Again, Mr. Spencer will argue that it is a strange thing if ’primitive men had, as some think, the consciousness of a Universal Power whence they and all other things proceeded,’ and yet ’spontaneously performed to that Power an act like that performed by them to the dead body of a fellow savage’—­by offerings of food.[20]

Now, first, there would be nothing strange in the matter if the crude idea of ‘Universal Power’ came earliest, and was superseded, in part, by a later propitiation of the dead and ghosts.  The new religious idea would soon refract back on, and influence by its ritual, the older conception.  And, secondly, it is precisely this ‘Universal Power’ that is not propitiated by offerings of food, in Tonga, (despite Mr. Huxley) Australia, and Africa, for example.  We cannot escape the difficulty by saying that there the old ghost of Universal Power is regarded as dead, decrepit, or as a roi-faineant not worth propitiating, for that is not true of the punisher of sin, the teacher of generosity, and the solitary sanction of faith between men and peoples.
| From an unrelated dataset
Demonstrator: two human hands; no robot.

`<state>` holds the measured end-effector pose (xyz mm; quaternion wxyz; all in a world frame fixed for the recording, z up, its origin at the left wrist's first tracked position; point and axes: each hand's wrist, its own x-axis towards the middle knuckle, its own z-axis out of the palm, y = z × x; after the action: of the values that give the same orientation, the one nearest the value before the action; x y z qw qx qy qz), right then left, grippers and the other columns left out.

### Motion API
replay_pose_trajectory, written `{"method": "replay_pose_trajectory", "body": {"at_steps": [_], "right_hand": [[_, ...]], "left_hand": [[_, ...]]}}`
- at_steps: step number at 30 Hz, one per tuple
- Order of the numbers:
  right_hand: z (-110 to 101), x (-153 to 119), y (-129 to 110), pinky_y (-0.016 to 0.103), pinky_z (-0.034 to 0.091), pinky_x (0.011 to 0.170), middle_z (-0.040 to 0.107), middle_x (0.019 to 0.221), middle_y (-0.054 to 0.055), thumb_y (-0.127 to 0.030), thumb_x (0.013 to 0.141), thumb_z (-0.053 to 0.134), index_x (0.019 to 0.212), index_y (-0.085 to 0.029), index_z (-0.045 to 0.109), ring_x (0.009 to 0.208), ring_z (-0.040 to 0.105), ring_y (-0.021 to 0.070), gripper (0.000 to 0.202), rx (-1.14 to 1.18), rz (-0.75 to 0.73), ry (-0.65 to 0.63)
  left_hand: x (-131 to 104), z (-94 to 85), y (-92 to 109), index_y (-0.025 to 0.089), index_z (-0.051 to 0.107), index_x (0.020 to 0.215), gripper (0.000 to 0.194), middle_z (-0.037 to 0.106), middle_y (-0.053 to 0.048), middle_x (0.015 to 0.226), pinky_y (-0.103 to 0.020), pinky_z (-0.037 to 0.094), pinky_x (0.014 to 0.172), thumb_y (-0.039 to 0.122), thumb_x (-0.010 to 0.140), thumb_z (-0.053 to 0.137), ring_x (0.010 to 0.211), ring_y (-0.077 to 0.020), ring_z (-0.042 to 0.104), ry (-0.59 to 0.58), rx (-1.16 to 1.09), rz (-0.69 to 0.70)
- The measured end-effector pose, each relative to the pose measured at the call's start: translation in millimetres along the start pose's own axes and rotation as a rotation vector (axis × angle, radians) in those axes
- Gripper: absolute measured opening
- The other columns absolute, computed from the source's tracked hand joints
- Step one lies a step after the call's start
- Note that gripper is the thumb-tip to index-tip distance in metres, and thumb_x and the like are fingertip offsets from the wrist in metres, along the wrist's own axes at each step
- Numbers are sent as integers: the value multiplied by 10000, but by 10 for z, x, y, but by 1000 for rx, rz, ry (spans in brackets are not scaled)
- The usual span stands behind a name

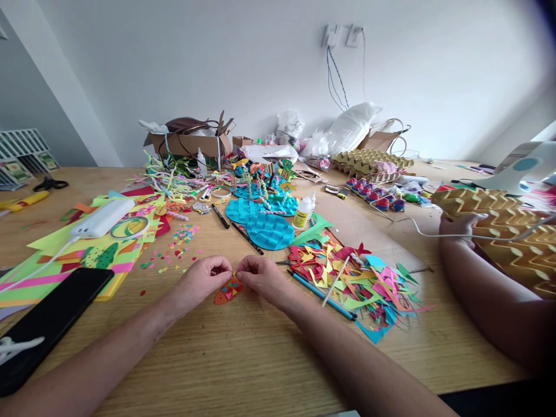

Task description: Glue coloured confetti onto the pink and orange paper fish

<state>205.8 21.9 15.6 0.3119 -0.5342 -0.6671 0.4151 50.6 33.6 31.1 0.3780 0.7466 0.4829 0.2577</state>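
Note:
An orange paper fish (228, 291) covered with small coloured paper bits lies low in front of me, its head pointing to the lower left. My left hand (211, 273) is closed in a pinch at the upper, tail end of the fish. Against it, my right hand (259, 277) pinches the same end, the fingertips of both hands nearly touching. A bit of yellow shows between the fingertips; the rest of that end is hidden. Small paper confetti (186, 233) is scattered beyond my left hand. Blue oval paper pieces (272, 231) lie just past both hands.
Paper scraps (347, 278) and blue pens (321, 295) lie right of my hands, near a glue bottle (301, 216). Leftward are coloured sheets (43, 255), a white power strip (102, 219) and a black phone (56, 324). At right, another person's hand (458, 226) holds a golden egg tray (508, 237).

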Motion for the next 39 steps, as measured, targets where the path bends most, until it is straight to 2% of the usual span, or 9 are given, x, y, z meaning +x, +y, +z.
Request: {"method": "replay_pose_trajectory", "body": {"at_steps": [5,9,15,20,30,39], "right_hand": [[-5,8,43,178,308,463,497,561,-47,-162,704,517,715,-153,594,514,426,73,78,9,-15,-23],[-128,18,25,180,316,489,518,584,-37,-117,704,505,709,-150,592,552,447,82,94,-165,-82,-44],[-303,135,-104,199,334,560,593,727,19,-85,712,500,741,-152,618,669,502,118,139,-636,-261,-267],[-218,294,-250,205,336,563,599,816,40,-81,698,509,737,-161,634,710,513,135,154,-738,-312,-441],[-158,495,-337,202,329,527,617,729,24,-86,686,545,741,-171,656,624,509,123,150,-865,-334,-668],[-145,533,-427,207,333,543,650,841,63,-122,727,500,846,-146,656,712,544,149,197,-959,-321,-764]], "left_hand": [[-25,-23,-50,176,556,639,143,568,20,616,-233,413,573,285,672,469,620,-151,531,-26,10,2],[-182,-68,-147,195,572,687,128,585,10,678,-235,401,592,219,725,453,649,-150,533,-44,229,108],[-454,-49,-320,195,594,823,232,605,-36,855,-282,427,738,153,813,367,818,-172,540,-86,451,361],[-491,10,-407,191,590,870,271,599,-40,916,-290,447,773,125,840,329,859,-167,535,-29,507,446],[-479,2,-413,171,590,876,306,595,-55,907,-297,457,758,83,832,300,845,-178,537,-23,554,482],[-477,11,-425,164,582,866,297,587,-51,899,-302,462,754,74,833,301,843,-173,533,-27,563,484]]}}
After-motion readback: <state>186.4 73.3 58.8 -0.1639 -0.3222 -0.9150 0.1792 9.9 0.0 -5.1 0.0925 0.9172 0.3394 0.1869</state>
It would appear then, on the whole, that the question of the plain man to the anthropologist, ’Having got your idea of spirit into the savage’s mind, how does he develop out of it what I call God?’ has not been answered.  God cannot be a reflection from human kings where there have been no kings; nor a president elected out of a polytheistic society of gods where there is as yet no polytheism; nor an ideal first ancestor where men do not worship their ancestors; while, again, the spirit of a man who died, real or ideal, does not answer to a common savage conception of the Creator.  All this will become much more obvious as we study in detail the highest gods of the lowest races.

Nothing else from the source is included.